La memoria de Eulalia flaquea y no siempre logra recomponer las piezas con sentido, pero empiezo a tener un relato completo. Conozco fechas, nombres, lugares. Escucho. Siempre escucho. Me ha hablado del horror desde el primer día que pisé esta casa. Sus recuerdos brotan en desorden. Cada vez añade o elimina fragmentos y yo completo el puzle. Soy un historiador secreto.
—Los anarquistas habían lanzado una bomba en una procesión en Zaragoza, un par de años antes, y mi padre se escondió unos días. Tenía algunos amigos en la FAI, ya sabes, la Federación Anarquista Ibérica, aunque no estaba afiliado. Después se encendió la mecha y llegó la sangre de verdad. Pero los falangistas lo dejaron tranquilo cuando se enteraron de que su hijo Antonio se había alistado voluntario para hacerse novio de la muerte. Al año siguiente de empezar la guerra, a finales de julio del 37, mi padre se puso enfermo. Murió de tuberculosis un mes antes de nacer yo. Mi madre me contó que para entonces mi hermano ya llevaba un tiempo con los republicanos.

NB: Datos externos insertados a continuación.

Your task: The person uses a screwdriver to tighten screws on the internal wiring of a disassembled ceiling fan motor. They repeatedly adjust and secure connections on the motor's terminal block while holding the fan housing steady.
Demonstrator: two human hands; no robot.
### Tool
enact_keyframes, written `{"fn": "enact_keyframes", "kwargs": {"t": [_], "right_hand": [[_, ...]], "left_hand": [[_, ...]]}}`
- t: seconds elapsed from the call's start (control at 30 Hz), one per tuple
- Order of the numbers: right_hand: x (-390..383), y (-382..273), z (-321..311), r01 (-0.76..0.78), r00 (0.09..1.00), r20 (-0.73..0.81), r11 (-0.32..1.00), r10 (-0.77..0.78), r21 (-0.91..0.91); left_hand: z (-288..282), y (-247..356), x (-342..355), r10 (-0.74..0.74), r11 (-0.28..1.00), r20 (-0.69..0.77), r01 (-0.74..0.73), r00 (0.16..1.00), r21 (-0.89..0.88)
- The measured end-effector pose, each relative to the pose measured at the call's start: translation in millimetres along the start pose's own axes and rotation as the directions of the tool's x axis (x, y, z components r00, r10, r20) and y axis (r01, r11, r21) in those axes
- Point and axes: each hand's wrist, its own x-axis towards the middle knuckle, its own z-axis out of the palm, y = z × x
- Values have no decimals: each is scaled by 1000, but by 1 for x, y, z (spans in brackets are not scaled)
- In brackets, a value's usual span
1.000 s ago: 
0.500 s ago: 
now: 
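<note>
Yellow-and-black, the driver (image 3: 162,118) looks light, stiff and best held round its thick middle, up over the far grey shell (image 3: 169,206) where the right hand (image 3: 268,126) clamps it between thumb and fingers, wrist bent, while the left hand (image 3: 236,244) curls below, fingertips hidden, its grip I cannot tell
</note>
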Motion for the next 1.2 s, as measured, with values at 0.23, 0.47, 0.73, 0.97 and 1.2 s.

Le devuelvo las fotos a la profesora, que las coloca sobre el montón que guarda en la caja. Después la cierra con gesto apesadumbrado. Noto que hoy no le apetece seguir hablando.

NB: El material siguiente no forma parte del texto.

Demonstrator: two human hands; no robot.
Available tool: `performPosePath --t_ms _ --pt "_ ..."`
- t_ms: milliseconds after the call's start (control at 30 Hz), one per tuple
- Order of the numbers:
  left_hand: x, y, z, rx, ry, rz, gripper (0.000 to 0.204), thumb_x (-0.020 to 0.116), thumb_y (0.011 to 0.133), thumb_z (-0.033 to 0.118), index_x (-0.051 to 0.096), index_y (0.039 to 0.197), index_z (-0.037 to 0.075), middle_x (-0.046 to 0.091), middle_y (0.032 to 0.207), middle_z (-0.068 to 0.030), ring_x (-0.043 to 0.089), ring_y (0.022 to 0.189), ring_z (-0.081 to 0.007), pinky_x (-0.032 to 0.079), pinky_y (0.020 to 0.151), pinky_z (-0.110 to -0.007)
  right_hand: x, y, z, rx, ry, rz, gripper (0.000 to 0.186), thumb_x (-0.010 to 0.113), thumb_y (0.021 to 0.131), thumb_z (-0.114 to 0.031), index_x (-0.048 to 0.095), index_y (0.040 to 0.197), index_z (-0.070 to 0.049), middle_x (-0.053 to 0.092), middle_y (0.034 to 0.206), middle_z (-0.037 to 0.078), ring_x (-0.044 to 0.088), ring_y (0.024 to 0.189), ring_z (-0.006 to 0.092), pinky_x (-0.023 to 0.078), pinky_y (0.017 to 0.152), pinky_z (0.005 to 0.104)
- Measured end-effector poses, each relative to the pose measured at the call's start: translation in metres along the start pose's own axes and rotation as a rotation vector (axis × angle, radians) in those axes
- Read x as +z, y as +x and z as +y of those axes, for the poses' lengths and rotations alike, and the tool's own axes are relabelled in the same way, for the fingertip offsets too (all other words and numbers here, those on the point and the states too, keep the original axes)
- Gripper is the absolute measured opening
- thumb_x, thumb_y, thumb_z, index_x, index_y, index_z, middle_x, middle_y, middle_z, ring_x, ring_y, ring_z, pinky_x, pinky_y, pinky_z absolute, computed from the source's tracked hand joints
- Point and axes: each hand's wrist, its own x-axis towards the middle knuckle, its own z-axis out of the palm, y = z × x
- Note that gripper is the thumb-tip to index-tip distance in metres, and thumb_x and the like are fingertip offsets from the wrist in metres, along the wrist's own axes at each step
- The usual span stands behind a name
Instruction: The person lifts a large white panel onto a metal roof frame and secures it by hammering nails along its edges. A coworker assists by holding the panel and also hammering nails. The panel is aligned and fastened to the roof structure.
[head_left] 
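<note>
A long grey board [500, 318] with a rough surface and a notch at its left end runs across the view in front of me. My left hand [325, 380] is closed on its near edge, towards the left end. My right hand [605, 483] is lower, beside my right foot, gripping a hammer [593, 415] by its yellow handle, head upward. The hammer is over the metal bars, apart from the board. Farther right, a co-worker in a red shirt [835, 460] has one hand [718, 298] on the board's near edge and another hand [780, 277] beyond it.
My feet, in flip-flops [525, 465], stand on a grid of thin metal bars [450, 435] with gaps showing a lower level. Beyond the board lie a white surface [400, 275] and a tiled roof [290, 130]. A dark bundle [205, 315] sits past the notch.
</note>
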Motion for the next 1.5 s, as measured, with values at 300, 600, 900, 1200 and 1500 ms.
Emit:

—Voy a pasar por el supermercado. ¿Necesitas algún refuerzo para tu nevera?
—Creo que no. Tengo provisiones para organizar una boda.
Un estallido en mi cabeza. Me precipito otra vez por el pozo estrecho y sin fondo, como en mi pesadilla de la mañana. Se me nubla la vista y ante mis ojos parpadean imágenes de cadáveres amontonados en el suelo. Cuerpos moribundos que piden ayuda extendiendo los brazos hacia mí. Mutilaciones salvajes. Uniformados harapientos, obreros, campesinos. Eulalia no se da cuenta de mi trance. Quizás esté pensando si necesita que le traiga sus yogures con avena y una tarrina de queso fresco, o en Sophia Loren y Jean-Paul Belmondo, el partisano enamorado que intenta atraerla a la causa en Dos mujeres. Pero mi película es otra. Una larga noche de pánico. Ante mis pies se esparce un reguero de cadáveres que me invitan a su posteridad sin nombre.
Eulalia se vuelve hacia mí. Ahora sí que se ha percatado.
—¿Te encuentras bien?
Noto el sabor metálico de la sangre en la garganta. Una bala me ha reventado el cerebro. Entro y salgo de la muerte. Me quedo un rato más en la vida. Y sigo recordando mis últimos días, intentando ponerle orden al caos.
—No es nada. Creo que me duele un poco la cabeza.
—Estás muy pálido, Mateo. Ya te lo dije. A mí no me engañas. Tienes que dormir.
Amaré a la profesora sobre todas las cosas.